Para nós, defensores e defensoras federais, o ato representa grave violação aos direitos humanos ao tratar as crianças como um objeto de apreciação, podendo ocasionar graves efeitos psicológicos devido à exposição. Sabemos que, lamentavelmente, o processo de adoção no Brasil é bastante moroso e precisa ser aprimorado, mas é inaceitável qualquer ação que trate pessoas, de qualquer idade, raça ou religião, como uma mercadoria. Por fim, a Anadef repudia o ato e afirma seu papel na garantia dos direitos humanos e na defesa, em todos os graus, dos direitos individuais e coletivos, de forma integral e gratuita, aos prejudicados”.
Esclarecimento
A OAB-MT se manifestou por meio de nota sobre o caso. Confira:
“Diante da repercussão do evento “Adoção na Passarela”, realizado pela Associação Mato-grossense de Pesquisa e Apoio à Adoção (AMPARA) e pela Comissão de Infância e Juventude (CIJ) da Ordem dos Advogados do Brasil – Seccional Mato Grosso (OAB-MT), as instituições vêm a público esclarecer que:
– Nunca foi o objetivo do evento – parte integrante de uma série de outros que compõem a “Semana da Adoção” – apresentar as crianças e adolescentes a famílias para a concretização da adoção. A ideia da ação visa promover a convivência social e mostrar a diversidade da construção familiar por meio da adoção com a participação das famílias adotivas;
– Nenhuma criança ou adolescente foi obrigado a participar do evento e todos eles expressaram aos organizadores alegria com a possibilidade de participarem de um momento como esse. A ação deu a eles a oportunidade de, em um mundo que os trata como se invisíveis fossem, poderem integrar uma convivência social, diretriz do Plano Nacional de Convivência Familiar e Comunitária. Esse evento, inclusive, ocorre pela segunda vez;
– Crianças e adolescentes que desfilaram o fizeram na companhia de seus “padrinhos” ou com seus pais adotivos. A realização do evento ocorreu sob absoluta autorização judicial conferida pelas varas da Infância e Juventude de Cuiabá e Várzea Grande, bem como o apoio do Poder Judiciário.

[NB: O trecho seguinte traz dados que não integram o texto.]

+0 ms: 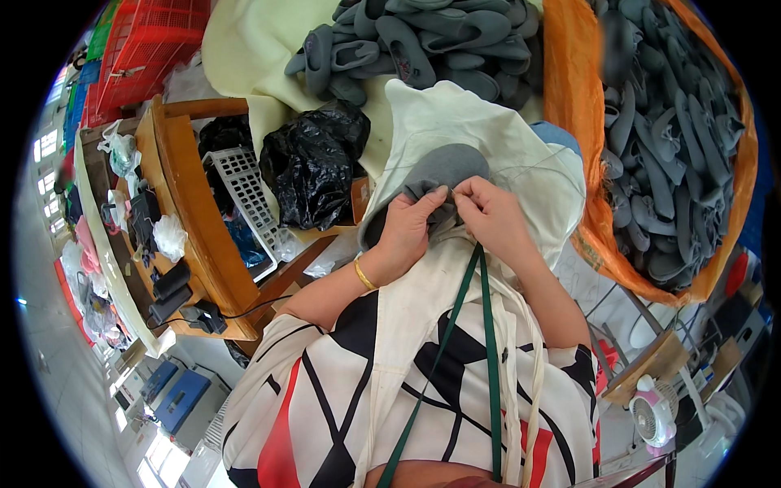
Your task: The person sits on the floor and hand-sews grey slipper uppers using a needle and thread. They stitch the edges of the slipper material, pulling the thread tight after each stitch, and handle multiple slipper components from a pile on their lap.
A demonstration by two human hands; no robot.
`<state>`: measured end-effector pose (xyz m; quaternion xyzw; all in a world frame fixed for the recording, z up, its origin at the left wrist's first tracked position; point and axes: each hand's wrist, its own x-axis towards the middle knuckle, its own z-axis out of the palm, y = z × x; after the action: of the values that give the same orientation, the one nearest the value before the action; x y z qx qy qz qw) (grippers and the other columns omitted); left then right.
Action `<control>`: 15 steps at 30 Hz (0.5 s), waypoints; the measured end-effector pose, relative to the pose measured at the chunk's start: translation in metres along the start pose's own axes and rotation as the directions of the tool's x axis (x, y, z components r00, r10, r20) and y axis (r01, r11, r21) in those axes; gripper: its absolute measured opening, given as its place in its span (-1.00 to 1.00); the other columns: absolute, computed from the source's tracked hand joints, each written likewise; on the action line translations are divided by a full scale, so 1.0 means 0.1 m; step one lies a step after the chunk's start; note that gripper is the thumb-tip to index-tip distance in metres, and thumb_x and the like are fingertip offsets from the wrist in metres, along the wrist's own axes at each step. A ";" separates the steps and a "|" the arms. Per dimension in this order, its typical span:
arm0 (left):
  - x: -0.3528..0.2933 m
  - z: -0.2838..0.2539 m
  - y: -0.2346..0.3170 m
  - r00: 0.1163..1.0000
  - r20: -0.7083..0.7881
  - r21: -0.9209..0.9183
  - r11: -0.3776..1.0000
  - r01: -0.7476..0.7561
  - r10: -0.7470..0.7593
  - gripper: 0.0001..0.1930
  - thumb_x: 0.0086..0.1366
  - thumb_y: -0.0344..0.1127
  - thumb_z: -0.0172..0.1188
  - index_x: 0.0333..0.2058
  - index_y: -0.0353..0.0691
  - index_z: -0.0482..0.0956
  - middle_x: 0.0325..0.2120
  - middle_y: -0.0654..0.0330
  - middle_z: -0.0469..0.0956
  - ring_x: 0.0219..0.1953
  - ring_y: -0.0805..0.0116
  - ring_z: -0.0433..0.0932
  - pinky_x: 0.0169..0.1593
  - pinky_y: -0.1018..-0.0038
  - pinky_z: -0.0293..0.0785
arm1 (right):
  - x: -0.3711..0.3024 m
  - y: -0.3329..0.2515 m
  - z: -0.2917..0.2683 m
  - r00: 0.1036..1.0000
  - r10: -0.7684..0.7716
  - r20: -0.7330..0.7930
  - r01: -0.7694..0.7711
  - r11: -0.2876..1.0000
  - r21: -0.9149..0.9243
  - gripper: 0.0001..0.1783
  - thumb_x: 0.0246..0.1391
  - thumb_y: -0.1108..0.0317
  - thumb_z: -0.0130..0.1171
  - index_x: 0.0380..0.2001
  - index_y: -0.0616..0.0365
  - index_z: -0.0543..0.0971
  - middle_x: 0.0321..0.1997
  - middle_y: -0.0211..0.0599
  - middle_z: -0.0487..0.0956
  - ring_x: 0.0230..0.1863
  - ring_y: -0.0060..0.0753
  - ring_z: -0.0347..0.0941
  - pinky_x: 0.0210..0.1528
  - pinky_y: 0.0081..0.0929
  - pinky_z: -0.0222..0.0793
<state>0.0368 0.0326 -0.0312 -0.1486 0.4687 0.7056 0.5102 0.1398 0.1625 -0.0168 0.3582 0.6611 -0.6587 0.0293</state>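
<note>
A grey felt shoe [452,165] rests over the pale cloth [521,146] in front of me, its rounded end pointing away. My left hand [404,228], with a yellow bangle at the wrist, is closed on the shoe's near edge, the thumb pressing on the grey fabric. Close beside it, my right hand [490,213] is pinched, thumb against forefinger, at the edge of the shoe. Whatever lies between those fingertips is too small to make out. Thin dark lines, seemingly thread, cross the cloth right of my hands.
Grey shoes [407,49] are heaped at the far side, and more fill an orange sack [573,106] on the right. Leftward are a black plastic bag [313,163], a wooden drawer unit [191,220], a white plastic basket [244,195] and red crates [150,53]. A small fan [651,415] stands lower right.
</note>
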 end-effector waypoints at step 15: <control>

– A OAB-MT e a Ampara repudiam qualquer tipo de distorção do evento associando-o a períodos sombrios de nossa história e reitera que em nenhum momento houve a exposição de crianças e adolescentes;
– Vale destacar que o desfile foi apenas uma das ações da “Semana da Adoção”. Ao longo dos dias do evento foram realizados também palestras, seminários e recreação para as crianças;
– A falta de interessados na chamada “adoção tardia” faz com que seja urgente a adoção de medidas como a Semana da Adoção, que tornam público esse problema social. Conforme o Relatório de Dados Estatísticos do Cadastro Nacional de Adoção do Conselho Nacional de Justiça (CNJ), 8,7 mil crianças e adolescentes aguardam por uma família.
– Na edição anterior do evento, realizado em 2016, dois adolescentes, cujo perfil está fora dos parâmetros de preferência da fila de interessados, foram adotados graças ao trabalho realizado, que deu visibilidade à questão. A iniciativa tem sido tão exitosa na forma como aborda o problema que outros Estados realizaram eventos semelhantes, como “Esperando por você” (ES), “Adote um Pequeno Torcedor” (PE) e “Adote um Pequeno Campeão” (MG);
– Por fim, a Ampara e a OAB-MT, realizadoras do evento, agradecem a disposição de todos os demais órgãos e entidades apoiadores, dentre eles o Tribunal de Justiça de Mato Grosso e o Pantanal Shopping, por entenderem a grandeza de sua finalidade e abraçarem, de forma voluntária, a causa da adoção no Estado. Também conclamam a sociedade em geral para uma discussão séria e efetiva sobre o tema para que mais estratégias possam ser adotadas em prol do direito de possibilitar o acolhimento familiar a essas crianças e esses adolescentes.”